El debate en torno al presupuesto y la falta de capacidad de cubrir los costos para desarrollar un presupuesto anual que nos ayude a ser formales y desarrollarnos mínimamente, me llevó a pensar cuan posible es tener una mirada a largo plazo a nivel local. Difícil será pensar ser com­petitivos para el exterior de esta forma.

El mundo es un lugar que ofrece muchas oportunidades, la pregunta clave es ¿cómo nosotros nos conectamos a ese mundo y cómo aprovechamos las oportunidades? Podemos generar una oferta exportadora y venderla al mundo o podemos no hacerlo. La pregunta de siempre es: ¿por qué teniendo todos los recursos somos pobres? Comparándonos con los países de la región, somos uno de los países más pobres de Sudamérica.
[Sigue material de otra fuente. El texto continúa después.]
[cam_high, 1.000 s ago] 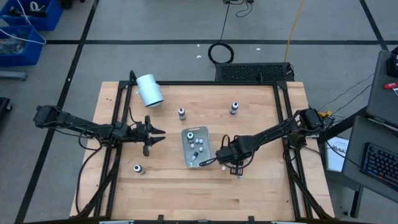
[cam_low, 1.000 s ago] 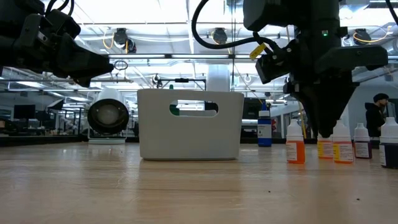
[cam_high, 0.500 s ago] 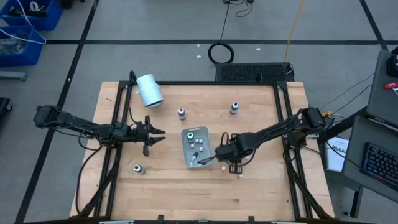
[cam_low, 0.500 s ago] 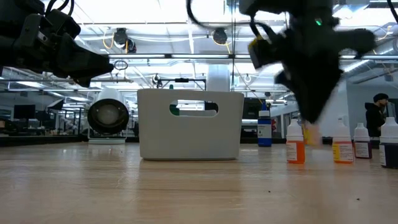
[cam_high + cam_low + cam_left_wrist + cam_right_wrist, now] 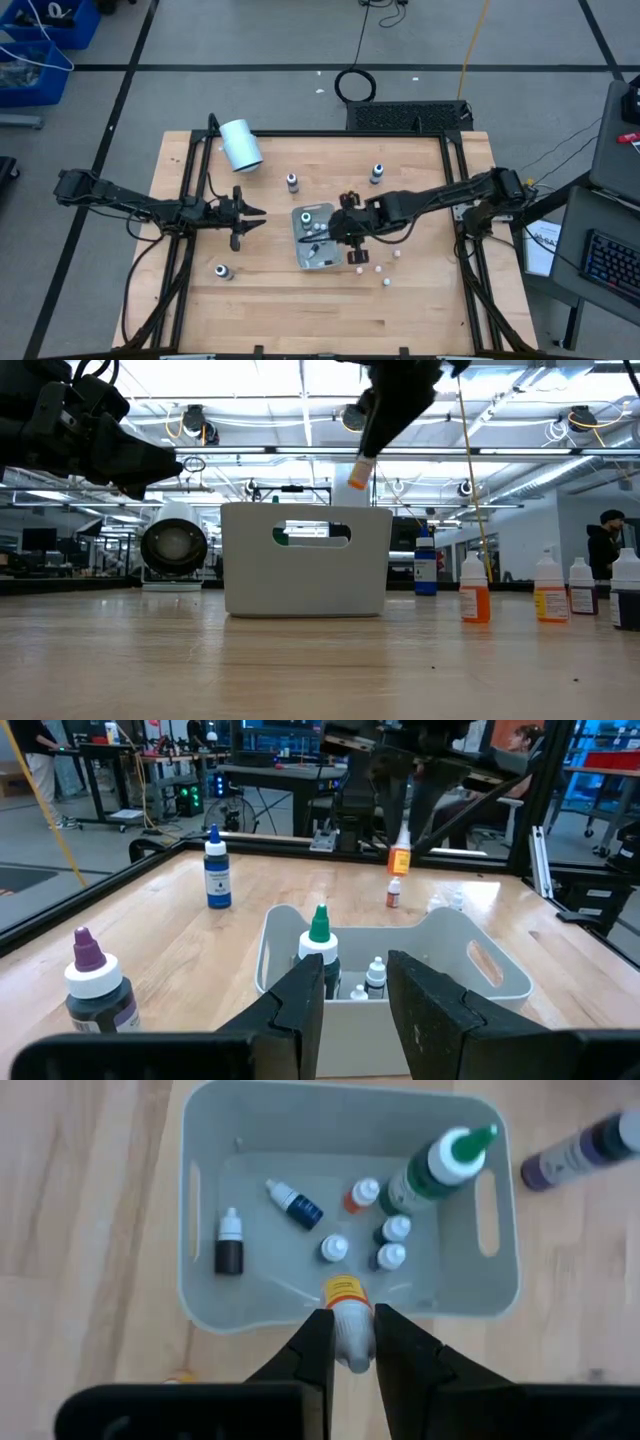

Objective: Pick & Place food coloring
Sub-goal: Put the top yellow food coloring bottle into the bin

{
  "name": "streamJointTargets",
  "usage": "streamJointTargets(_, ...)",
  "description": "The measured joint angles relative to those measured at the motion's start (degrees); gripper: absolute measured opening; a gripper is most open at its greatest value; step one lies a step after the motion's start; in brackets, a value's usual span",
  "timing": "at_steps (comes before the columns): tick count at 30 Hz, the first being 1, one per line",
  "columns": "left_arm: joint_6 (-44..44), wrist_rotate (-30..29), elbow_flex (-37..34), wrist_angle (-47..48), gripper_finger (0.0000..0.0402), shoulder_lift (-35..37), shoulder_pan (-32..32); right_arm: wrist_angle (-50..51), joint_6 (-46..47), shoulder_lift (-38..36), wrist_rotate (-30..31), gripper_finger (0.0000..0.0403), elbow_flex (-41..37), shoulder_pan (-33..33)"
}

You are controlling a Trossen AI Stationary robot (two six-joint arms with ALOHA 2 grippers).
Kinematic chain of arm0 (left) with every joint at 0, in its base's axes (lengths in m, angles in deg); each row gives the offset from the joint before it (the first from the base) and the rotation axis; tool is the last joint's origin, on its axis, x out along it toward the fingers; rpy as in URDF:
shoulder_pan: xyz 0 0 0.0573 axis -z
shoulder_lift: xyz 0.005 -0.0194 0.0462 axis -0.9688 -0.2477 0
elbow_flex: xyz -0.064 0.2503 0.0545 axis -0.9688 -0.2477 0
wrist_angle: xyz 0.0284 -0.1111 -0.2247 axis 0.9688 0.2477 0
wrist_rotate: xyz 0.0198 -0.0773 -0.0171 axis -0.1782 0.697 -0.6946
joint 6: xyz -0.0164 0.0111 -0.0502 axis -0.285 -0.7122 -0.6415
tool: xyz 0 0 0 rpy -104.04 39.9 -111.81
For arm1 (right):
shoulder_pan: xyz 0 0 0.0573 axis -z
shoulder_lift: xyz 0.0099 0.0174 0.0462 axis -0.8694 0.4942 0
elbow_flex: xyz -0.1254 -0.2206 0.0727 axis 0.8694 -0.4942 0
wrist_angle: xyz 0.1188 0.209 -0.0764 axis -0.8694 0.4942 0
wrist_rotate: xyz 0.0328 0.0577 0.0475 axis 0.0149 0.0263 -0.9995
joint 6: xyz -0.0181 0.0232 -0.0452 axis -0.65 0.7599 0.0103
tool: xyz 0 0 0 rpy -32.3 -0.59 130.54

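Observation:
A clear tray (image 5: 303, 258) sits mid-table with several food coloring bottles in it, among them a tall green-topped one (image 5: 440, 1165). My right gripper (image 5: 341, 228) hangs over the tray's right-hand wall (image 5: 300, 1308), shut on a small white bottle with an orange body (image 5: 357, 473). My left gripper (image 5: 262, 212) waits level, left of the tray, open with nothing between its fingers (image 5: 300, 1010). Loose bottles stand on their bases on the table: a purple-topped one (image 5: 292, 182), a blue one (image 5: 377, 174) and small ones right of the tray (image 5: 358, 258). My right gripper pinches the small bottle's white upper end (image 5: 350, 1348) between its two fingers. The fingers slant down from the table's right side. The bottle hangs below them, orange end (image 5: 345, 1290) downward, a little tilted, lifted clear above the tray's rim.
A big white cylinder (image 5: 240, 145) lies on its side at the far left. One more bottle (image 5: 222, 271) stands near the front left. Further small bottles (image 5: 386, 283) stand on the bare wood right of the tray. Black frame rails (image 5: 190, 200) run along both table sides.
My right gripper has risen from the table right of the tray and gone left and toward the far edge, over the tray's rim, turning as it went. The orange bottle has come up off the table with it. The left arm has kept still.

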Motion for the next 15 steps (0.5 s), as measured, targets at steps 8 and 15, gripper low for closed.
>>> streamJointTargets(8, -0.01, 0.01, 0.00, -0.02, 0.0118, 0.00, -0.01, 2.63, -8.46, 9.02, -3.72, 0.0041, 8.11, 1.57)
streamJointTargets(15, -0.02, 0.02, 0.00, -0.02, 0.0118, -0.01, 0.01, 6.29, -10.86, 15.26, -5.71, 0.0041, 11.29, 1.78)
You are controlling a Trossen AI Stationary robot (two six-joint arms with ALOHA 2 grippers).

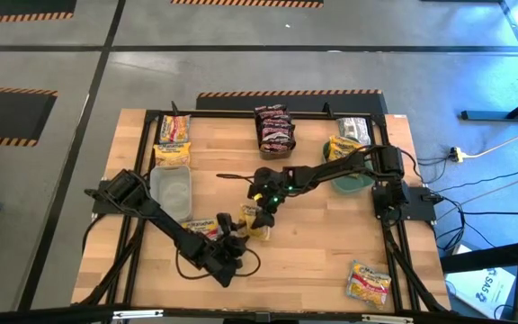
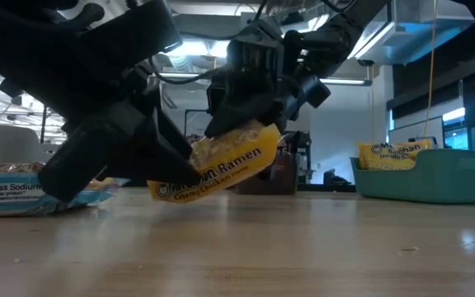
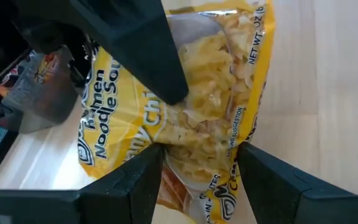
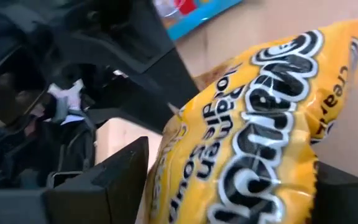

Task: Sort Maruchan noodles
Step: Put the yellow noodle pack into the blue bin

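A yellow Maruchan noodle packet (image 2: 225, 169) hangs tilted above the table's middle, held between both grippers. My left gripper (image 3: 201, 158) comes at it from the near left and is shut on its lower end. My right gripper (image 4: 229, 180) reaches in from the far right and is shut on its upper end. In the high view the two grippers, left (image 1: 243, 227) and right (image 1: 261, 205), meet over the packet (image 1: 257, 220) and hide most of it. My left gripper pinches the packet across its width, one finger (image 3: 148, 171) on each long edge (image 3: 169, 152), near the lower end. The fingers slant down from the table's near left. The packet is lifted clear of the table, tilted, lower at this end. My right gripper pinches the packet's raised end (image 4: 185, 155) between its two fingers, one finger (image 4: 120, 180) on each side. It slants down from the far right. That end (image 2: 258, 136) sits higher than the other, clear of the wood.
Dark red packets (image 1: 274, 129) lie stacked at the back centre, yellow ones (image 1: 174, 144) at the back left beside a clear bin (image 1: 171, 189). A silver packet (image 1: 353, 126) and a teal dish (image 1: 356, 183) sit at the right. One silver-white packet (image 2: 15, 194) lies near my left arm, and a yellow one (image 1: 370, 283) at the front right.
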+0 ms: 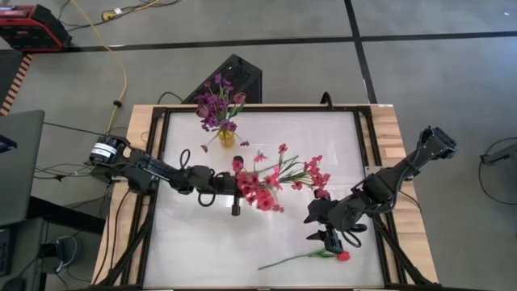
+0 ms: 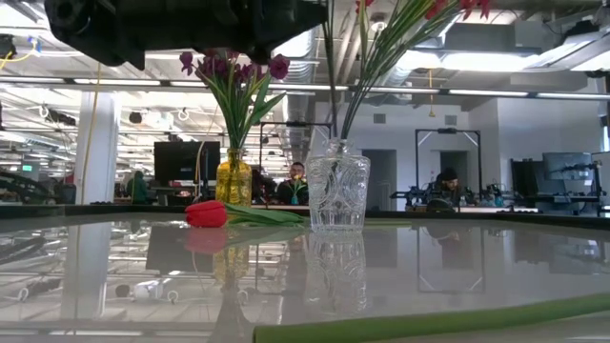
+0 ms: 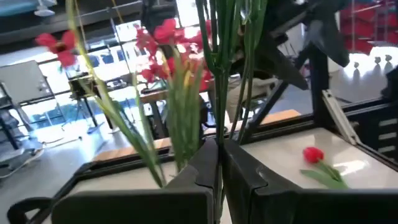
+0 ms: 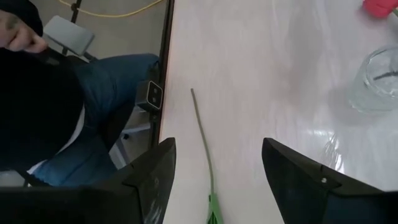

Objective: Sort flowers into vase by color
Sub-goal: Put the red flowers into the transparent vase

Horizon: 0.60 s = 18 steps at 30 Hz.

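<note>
A clear glass vase (image 2: 336, 191) holds red flowers (image 1: 279, 174) on green stems, which fan out toward the table's right. My left gripper (image 1: 237, 194) is beside that bunch, shut on stems (image 3: 219, 149). A yellow vase (image 1: 226, 136) near the far edge holds purple flowers (image 1: 216, 103). A red tulip (image 1: 343, 256) lies flat near the near edge, its stem (image 4: 202, 137) pointing left. My right gripper (image 1: 321, 230) hovers open just above it, its fingers either side of the stem's line (image 4: 217, 149). A second red tulip (image 2: 207, 213) lies beside the glass vase. My left gripper pinches thin dark green stems (image 3: 217, 124) between its two fingers, coming level from the table's left, across them. One stem or several, I cannot tell. The stems stand about upright and rise past the fingers to red blooms (image 3: 165, 50); their lower ends are hidden.
Loose purple petals (image 1: 203, 149) lie near the yellow vase. Dark frame rails (image 1: 367, 137) run along the table's edges. A person in jeans (image 4: 106, 93) sits past the near edge. Bare white tabletop (image 1: 194, 250) shows in the near left part.
</note>
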Each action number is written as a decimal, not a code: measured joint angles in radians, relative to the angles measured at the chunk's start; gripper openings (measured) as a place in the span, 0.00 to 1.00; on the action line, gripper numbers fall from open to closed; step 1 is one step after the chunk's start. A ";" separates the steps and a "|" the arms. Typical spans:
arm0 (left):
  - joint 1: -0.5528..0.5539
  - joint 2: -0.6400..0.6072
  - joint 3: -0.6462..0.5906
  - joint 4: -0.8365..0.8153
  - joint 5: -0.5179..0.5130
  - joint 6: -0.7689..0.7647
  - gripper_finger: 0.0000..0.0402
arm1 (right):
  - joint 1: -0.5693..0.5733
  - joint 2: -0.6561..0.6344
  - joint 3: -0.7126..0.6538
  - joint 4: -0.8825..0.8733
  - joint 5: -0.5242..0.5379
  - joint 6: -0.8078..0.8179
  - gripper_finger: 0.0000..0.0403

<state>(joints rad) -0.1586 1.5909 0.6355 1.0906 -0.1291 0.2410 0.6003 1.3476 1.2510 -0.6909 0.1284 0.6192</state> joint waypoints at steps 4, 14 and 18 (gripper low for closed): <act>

Yo creo que no se puede entender la economía solamente mirándola, sino que debemos analizar el contexto en que se desarrolla esa economía, que, bajo mi opinión, corresponde al contexto cultural.

El economista Amílcar Ferreira, en una char­la dijo, “En un país con alto capital social, fácilmente uno junta un grupo y lo organiza, los partidos políticos son fuertes como así también las bolsas de valores porque cuando hay capital social la gente confía en las empresas, el Estado y está dispuesta a invertir. En países con bajo capital social como el nuestro impera la desconfianza y eso genera que no se puedan realizar grandes emprendimientos. Los partidos políticos son débiles, la bolsa de valores es pequeña, el estado es ineficiente. Todas las organizaciones en general son débiles”.

La calidad de debates y la relevancia con que se tratan los temas dentro del congreso es algo que nos debe preocupar al momento del estudio del presupuesto. Vuelvo a esto porque de nada nos sirve pensar en ser un país que piensa en grandes ferias como ANUGA si es que no tenemos capacidad de calzar un presupuesto y hacer que nos podamos desarrollar un poquito más año tras año, porque a la larga, así como esta­mos, no vamos a poder cubrir las demandas como lo hacían los almacenes de barrios.